What do you make of the fact that this list puts the US in the same company as Russia and Brazil? Does that mean the US, Brazil and Russia, we’re all at the bottom of the barrel? 

There are a lot of countries that aren’t doing a good job, and there are a fair number of countries that are doing a really good job. I think the key is for us to continuously improve our response. We have great health departments around the country. We have very committed public health professionals. Congress has provided substantial resources. Now, we need to scale up our programs and show that we, too, can turn the tide and make huge progress against this pandemic. 

In parts of this country, we’ve done it. If you look at New York, New Jersey, many other places in the US, we have seen a huge decrease in cases. Now, we have to keep that up so we don’t have large spikes. We know there are going to be clusters. That’s inevitable. That’s why we need really good public health systems to find those clusters early and stop them before they become outbreaks. That’s what has to happen for us to be safer and for us to get our economy back. 

When you speak with colleagues overseas dealing with the pandemic, what do they say about how the US has handled the crisis? 

I get emails and text messages from all over the world just kind of shaking their head. What is happening? Why has the US response been so ineffective? Why isn’t contact tracing scaled up? Why in the world has mask-wearing become a political statement in some places and for some people? I would say there’s a kind of sadness and disbelief when people look at what’s happening in the US now.

The US has for decades been a leader in global health. And now it’s seen — unfortunately, accurately — as a laggard. I point out the need for federal leadership. I point out that public health has not failed in this pandemic. What has failed is the politicians’ willingness to listen to public health advice and be guided by and support public health, because everywhere in the world where that is done, their communities do better. Fewer deaths and less economic destruction and devastation. 

How do you think the US handling of the pandemic is changing the way this country is seen around the world?

Well, I think it’s done a lot of damage to our reputation as a leader, to our reputation as a country that could not only handle things here, but be relied on globally. When I think back to Ebola, the US led the global charge to protect the countries of West Africa and stop the epidemic there successfully.
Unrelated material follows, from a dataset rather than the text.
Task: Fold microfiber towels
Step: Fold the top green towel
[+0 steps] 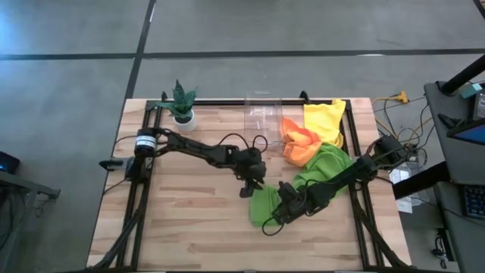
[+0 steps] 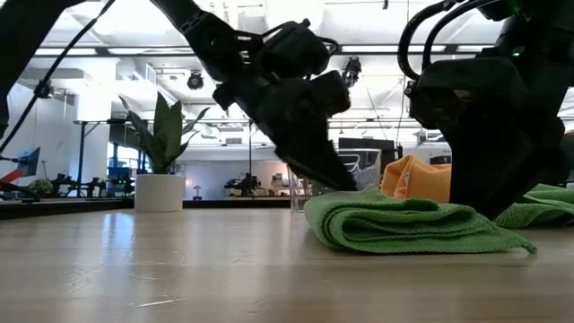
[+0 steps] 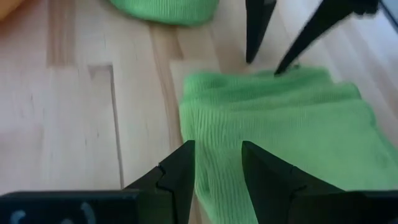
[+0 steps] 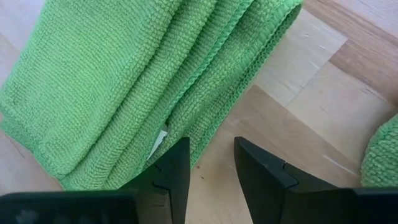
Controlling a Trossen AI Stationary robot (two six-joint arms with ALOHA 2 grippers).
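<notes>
On the left of the pale wooden table (image 1: 189, 220), the left gripper (image 1: 250, 187) hovers just beside the near edge of the folded lime green microfiber towel (image 1: 265, 206). Its fingers (image 3: 177, 177) stand partly open, astride the towel's corner and holding nothing. If they close and pull from here, they would likely catch only the top layer, and the stacked folds could peel apart.

The right gripper (image 1: 285, 206) is at the towel's opposite edge, also partly open and empty, one finger just over the rolled hem where a small white tag (image 4: 157, 143) pokes out. Lifting by that hem alone risks unrolling the bundle, and uneven pulls from the two arms could skew the fold or drag it across the table.

Further right lie the second lime green towel (image 1: 327, 167), the crumpled orange towel (image 1: 300, 144) and the yellow towel (image 1: 324, 119), not yet folded; a wide sweep of the right arm could snag them.
</notes>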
Now, the US is really not in that role.

Saying that we’re going to leave WHO in the middle of a pandemic is not a sensible thing to do. Certainly, WHO needs to be better, but they’re essential. And turning our backs on them is not going to help at this time. The US has a wonderful history of pragmatic, effective public health and political leadership. And if we get back to that, we can control this pandemic and the next one that comes along as well. 

I mean, you look at China, they recently had a cluster of more than 150 new COVID cases in Beijing. Officials sealed off neighborhoods, they launched a mass testing campaign, imposed travel restrictions. In the meantime, here in the US, we’re getting reports that President Donald Trump wants to close 13 federally run testing centers just as infections are spiking in several states. Again, maybe the answer is obvious, but how does the US emerge from this and get on the list of responsible countries?
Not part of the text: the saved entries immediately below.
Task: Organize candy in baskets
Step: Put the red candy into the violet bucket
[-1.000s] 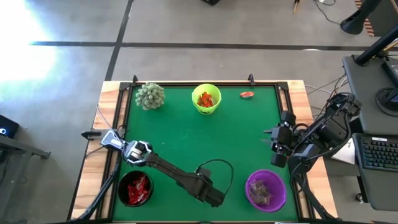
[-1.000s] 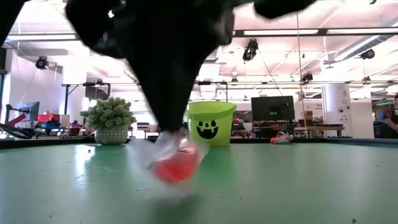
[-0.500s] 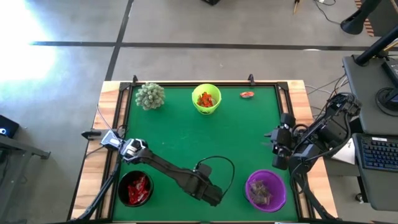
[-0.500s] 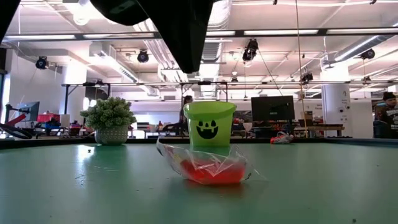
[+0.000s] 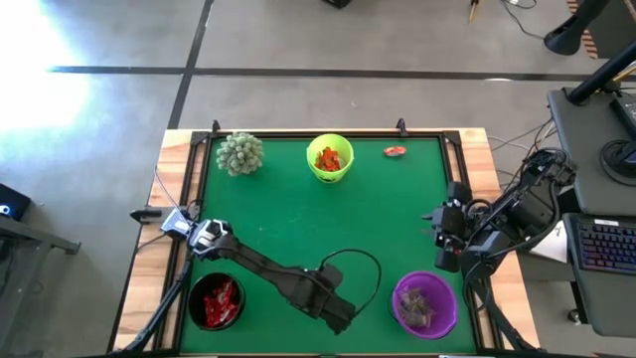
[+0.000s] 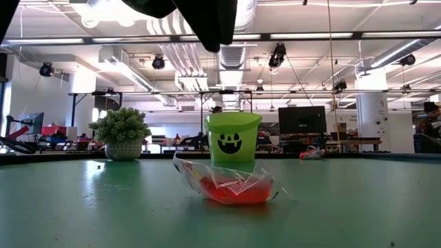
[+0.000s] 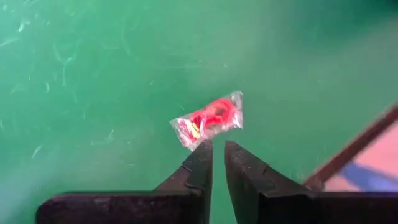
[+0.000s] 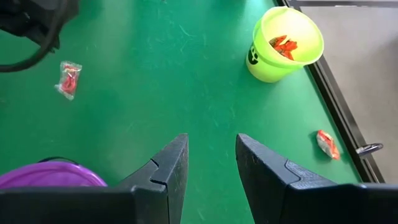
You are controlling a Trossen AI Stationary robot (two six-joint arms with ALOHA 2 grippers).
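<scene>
Now my left gripper (image 7: 218, 148) is hovering over the red candy (image 7: 209, 119) lying loose on the bench near the black basket (image 5: 217, 301), jaws nearly pressed together, risking nudging it away instead of pinching it.

No readable words, brands or numbers are showing anywhere from where I am standing, the nearest thing to a sign being the black jack-o'-lantern face grinning on the side of the lime green basket (image 6: 233, 137) at the far edge of the table (image 6: 358, 200).
</scene>
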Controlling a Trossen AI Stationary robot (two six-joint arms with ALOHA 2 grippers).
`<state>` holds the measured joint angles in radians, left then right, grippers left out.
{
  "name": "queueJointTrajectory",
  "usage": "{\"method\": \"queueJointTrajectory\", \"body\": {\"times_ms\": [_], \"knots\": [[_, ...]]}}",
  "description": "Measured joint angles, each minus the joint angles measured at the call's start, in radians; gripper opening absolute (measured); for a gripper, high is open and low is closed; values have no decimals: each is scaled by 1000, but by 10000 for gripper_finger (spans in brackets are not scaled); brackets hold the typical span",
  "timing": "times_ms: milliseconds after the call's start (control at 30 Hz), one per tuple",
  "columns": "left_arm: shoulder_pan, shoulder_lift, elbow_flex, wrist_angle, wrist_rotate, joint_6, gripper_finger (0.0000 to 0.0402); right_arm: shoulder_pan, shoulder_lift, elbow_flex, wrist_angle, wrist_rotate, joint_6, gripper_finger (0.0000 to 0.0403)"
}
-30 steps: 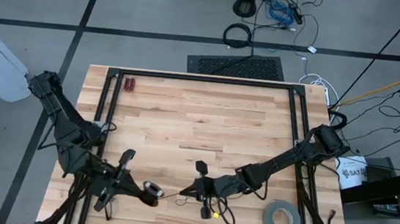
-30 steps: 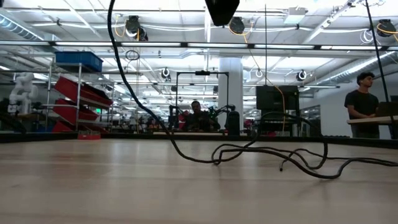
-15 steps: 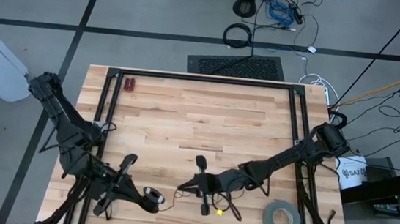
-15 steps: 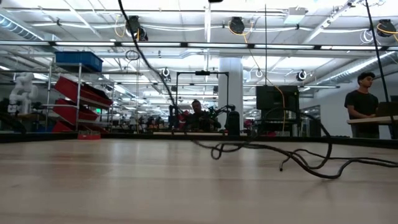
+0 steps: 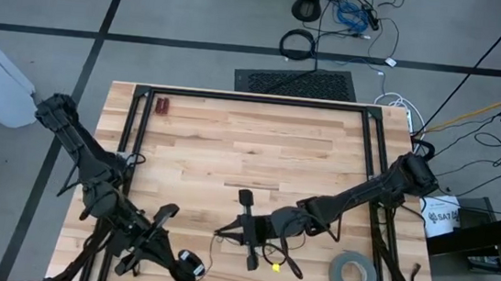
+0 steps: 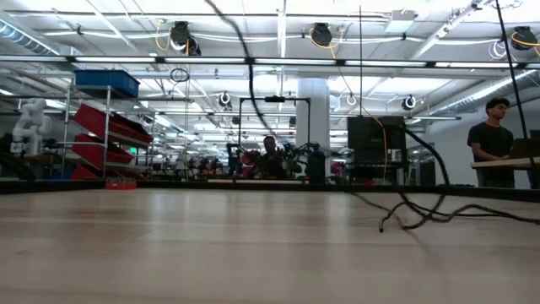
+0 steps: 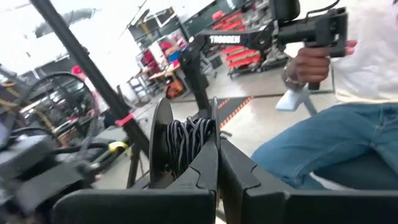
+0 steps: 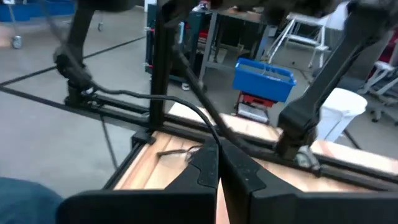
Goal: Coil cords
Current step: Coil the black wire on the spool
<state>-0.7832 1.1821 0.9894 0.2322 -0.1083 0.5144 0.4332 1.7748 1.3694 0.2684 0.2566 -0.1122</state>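
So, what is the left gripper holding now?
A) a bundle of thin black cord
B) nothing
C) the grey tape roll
A: in the left wrist view the left gripper is shut on a wound bundle of thin black cord, while the grey tape roll lies apart on the table.

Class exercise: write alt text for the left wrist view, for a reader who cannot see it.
The left gripper is shut on a spool wound with thin black cord, held up in front of the camera. Behind it a seated person in jeans holds a black handle.
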Motion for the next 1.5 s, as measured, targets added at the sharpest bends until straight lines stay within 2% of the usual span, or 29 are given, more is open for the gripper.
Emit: {"method": "queueJointTrajectory", "body": {"times_ms": [133,300,433,933,1333,1500], "knots": [[26,19,0,32,21,1,3,-20,0,60,-20,4,-13,0],[62,48,0,83,106,17,3,-29,0,96,-18,19,-40,0],[87,66,0,100,155,16,3,-26,0,99,-22,76,-57,0],[201,149,0,173,294,-73,3,-12,0,99,-53,79,-72,0],[254,161,0,67,298,-195,3,21,-55,100,-192,89,-87,0],[280,161,0,35,282,-234,3,34,-60,100,-200,89,-94,0]]}}
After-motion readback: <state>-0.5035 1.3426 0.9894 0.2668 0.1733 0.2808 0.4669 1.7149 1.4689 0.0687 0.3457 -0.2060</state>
If we do the right thing, we’ll get on the right list. I got an email this morning from a colleague in Australia. Incredibly impressive. They’ve got a cluster. They’re ramping up testing. They’re doing very intensive work. And really, the tale of two countries is the United States and South Korea. We’ve both had our first cases on Jan. 20.

If you had moved from the US to South Korea on that date, you would have been 70 times less likely to get killed by COVID-19. And these days, Korea is having 30 cases a day and they’re really concerned about it. They’re ramping up their efforts to clamp down on the virus. We have 30,000 cases, and there’s still debate about whether people should wear masks. It’s a little mind-boggling. 

This interview has been edited and condensed for clarity.